As described by Mislevy (1992) and Linn (1993), the central problems of "linking assessments" are determining the relationships between
the evidence that two measures give about performance of interest
and interpreting such evidence correctly. For the purposes of
discussion, assume that there are two assessments, Assessment
X and Assessment Y, and that the data produced by Assessment X
can provide answers, properly qualified, to various questions
involving student achievement. Further assume that there is a
desire to "link Assessment Y to Assessment X." This means that
one hopes to be able to answer these same questions, but using
students' performance on Assessment Y. A specific example is linking
the results of NAEP to the results of TIMSS to enable the prediction
of state-level TIMSS means, based on state-level NAEP data.
How well linking will work and the necessary procedures to accomplish a link depend on how similar the two assessments are in terms of their goals, content coverage, and measurement properties. Mislevy and Linn defined four types of linking: equating, calibration, projection, and moderation. These are listed in decreasing order in terms of the assumptions required, with equating requiring the strongest assumptions and moderation the weakest. The ordering of the four types is also in decreasing order in terms of the strength of the link produced.
3.1 Equating
The strongest link occurs if the two assessments are built to
the same specifications. Requirements include complete matches
in content coverage, difficulty, type of questions used, mode
of administration, test length, and measurement accuracy at each
score point. Under such carefully controlled circumstances, the
assessment results are essentially interchangeable and, by matching
up score distributions, it is possible to construct a one-to-one
correspondence table of scores on X and scores on Y so that any
question that could be addressed using scores from Assessment
X can be addressed in exactly the same way with transformed scores
from Assessment Y, and vice versa. When equating is possible,
it is because of the way the assessments were constructed, not
simply because of the way the linking data were collected or the
linking function constructed.
3.2 Calibration
A somewhat weaker kind of linking is possible if Assessment Y
has been constructed to the same framework as Assessment X, but
with different precision or level of difficulty. In this case,
equating is not possible, but the results of the two assessments
can be adjusted so that the expected score of a given student
is the same on both assessments. As a consequence of different
measurement characteristics in the X and Y data, the procedures
needed to permit Y data to answer certain questions that could
be addressed from X data will depend on the specific questions.

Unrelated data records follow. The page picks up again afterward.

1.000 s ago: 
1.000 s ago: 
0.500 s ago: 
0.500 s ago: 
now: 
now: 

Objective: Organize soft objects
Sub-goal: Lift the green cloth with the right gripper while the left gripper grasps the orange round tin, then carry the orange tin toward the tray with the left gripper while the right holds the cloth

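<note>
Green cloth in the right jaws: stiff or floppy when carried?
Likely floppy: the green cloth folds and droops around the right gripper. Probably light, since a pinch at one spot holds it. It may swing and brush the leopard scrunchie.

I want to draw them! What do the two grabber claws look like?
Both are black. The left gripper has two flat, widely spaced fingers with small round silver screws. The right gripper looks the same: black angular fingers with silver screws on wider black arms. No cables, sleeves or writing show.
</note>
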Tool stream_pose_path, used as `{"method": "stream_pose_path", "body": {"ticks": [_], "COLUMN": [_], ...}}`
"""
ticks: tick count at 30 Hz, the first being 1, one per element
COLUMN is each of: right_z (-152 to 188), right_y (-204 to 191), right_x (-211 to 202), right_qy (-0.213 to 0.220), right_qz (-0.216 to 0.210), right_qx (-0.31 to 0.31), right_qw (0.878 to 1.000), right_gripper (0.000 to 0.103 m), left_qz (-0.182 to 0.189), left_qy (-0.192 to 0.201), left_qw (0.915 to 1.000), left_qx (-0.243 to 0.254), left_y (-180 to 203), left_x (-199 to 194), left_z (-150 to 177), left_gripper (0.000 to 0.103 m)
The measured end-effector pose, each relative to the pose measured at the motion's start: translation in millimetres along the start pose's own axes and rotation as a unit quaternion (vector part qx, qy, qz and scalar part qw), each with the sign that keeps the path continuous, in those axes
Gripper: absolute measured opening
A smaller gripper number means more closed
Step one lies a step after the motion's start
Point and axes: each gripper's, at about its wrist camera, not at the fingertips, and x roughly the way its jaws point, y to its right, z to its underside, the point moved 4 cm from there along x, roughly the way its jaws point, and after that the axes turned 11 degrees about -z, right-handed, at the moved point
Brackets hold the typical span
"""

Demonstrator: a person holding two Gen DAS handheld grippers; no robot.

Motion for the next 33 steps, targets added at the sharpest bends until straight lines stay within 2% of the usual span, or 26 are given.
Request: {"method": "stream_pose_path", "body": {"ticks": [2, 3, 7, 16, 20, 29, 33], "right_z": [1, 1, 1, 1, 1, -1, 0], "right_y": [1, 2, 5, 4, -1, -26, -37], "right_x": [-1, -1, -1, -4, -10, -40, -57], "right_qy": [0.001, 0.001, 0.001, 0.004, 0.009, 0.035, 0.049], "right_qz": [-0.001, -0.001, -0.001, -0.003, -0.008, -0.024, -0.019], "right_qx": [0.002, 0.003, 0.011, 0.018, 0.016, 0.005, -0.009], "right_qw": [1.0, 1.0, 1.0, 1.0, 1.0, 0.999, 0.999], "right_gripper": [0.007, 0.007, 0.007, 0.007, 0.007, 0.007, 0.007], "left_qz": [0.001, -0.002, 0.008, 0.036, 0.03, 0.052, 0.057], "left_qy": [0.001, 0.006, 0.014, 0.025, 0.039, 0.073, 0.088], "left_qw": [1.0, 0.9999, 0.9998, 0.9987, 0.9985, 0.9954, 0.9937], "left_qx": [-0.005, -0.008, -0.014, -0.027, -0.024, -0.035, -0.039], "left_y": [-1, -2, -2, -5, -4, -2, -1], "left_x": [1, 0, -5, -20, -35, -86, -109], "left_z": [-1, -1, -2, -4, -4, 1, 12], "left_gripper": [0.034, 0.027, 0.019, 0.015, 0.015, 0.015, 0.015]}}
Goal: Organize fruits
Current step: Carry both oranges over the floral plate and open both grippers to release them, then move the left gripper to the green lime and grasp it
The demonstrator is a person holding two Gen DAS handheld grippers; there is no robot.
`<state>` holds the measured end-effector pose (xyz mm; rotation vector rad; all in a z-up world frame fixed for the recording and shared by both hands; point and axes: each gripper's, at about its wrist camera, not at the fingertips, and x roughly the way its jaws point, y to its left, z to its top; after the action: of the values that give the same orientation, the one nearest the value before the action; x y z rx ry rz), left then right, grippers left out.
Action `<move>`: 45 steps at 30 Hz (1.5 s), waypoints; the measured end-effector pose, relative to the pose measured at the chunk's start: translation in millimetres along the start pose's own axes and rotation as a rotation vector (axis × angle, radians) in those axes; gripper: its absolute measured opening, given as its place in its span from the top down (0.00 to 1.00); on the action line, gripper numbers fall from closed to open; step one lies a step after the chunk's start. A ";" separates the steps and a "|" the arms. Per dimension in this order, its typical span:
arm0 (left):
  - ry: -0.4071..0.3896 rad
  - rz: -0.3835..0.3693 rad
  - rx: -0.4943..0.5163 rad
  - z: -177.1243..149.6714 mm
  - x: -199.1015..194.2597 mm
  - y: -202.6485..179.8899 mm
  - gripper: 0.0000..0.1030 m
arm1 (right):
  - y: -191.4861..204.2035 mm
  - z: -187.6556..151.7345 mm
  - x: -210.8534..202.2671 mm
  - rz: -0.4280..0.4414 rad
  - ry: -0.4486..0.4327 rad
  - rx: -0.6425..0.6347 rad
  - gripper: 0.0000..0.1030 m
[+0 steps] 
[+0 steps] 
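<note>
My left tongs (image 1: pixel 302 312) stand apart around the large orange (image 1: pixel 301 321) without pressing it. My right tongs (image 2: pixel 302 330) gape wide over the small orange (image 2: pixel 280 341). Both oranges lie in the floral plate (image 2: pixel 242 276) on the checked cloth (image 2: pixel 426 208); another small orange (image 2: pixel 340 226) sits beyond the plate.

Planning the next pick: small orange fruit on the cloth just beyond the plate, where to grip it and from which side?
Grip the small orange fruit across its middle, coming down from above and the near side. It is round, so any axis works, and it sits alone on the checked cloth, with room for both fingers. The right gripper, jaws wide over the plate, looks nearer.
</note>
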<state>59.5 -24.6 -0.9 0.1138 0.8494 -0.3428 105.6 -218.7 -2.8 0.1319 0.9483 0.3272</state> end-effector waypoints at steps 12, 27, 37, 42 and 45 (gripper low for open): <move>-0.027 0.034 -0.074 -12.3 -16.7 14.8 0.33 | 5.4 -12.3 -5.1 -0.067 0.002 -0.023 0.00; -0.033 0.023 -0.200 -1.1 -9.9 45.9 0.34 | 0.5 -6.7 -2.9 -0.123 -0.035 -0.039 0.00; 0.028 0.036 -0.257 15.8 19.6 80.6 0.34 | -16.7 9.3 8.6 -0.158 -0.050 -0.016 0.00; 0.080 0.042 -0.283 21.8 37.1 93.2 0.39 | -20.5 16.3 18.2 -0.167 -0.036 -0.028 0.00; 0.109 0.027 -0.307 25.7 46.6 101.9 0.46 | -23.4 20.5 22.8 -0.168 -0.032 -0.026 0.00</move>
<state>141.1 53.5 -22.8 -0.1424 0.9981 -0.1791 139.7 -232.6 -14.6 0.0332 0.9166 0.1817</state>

Thus, Y data might be used to answer X data questions, but generally
not by means of a single linking function as would be sufficient
for assessments built to support equating.
3.3 Projection
A yet weaker linking obtains if the two assessments use different
types of tasks, different administration conditions, or otherwise
do not measure the same trait. Projection uses statistical methodology
(often regression) to derive predictions from Y data about characteristics
of the X distribution, in terms of a probability distribution
for expectations about the possible outcomes. As the similarity
between the two assessments decreases, the value of the Y data
to answer X data questions also decreases and projections become
increasingly sensitive to other sources of information. For example,
the relationship between X and Y might vary across subpopulations
of students and might change over time because of changes in policy
or instruction.
3.4 Moderation
The weakest linking occurs when the two assessments are not assumed
to be measuring the same construct, but scores that are comparable
in some sense are still desired. Often, the two assessments are
administered to nonoverlapping sets of students. Statistical moderation
matches X and Y score distributions by simply applying the formulas
of equating, while recognizing that the assessments have not been
constructed to support equating. The procedures of statistical
moderation can produce markedly different links among tests if
carried out with different samples of students.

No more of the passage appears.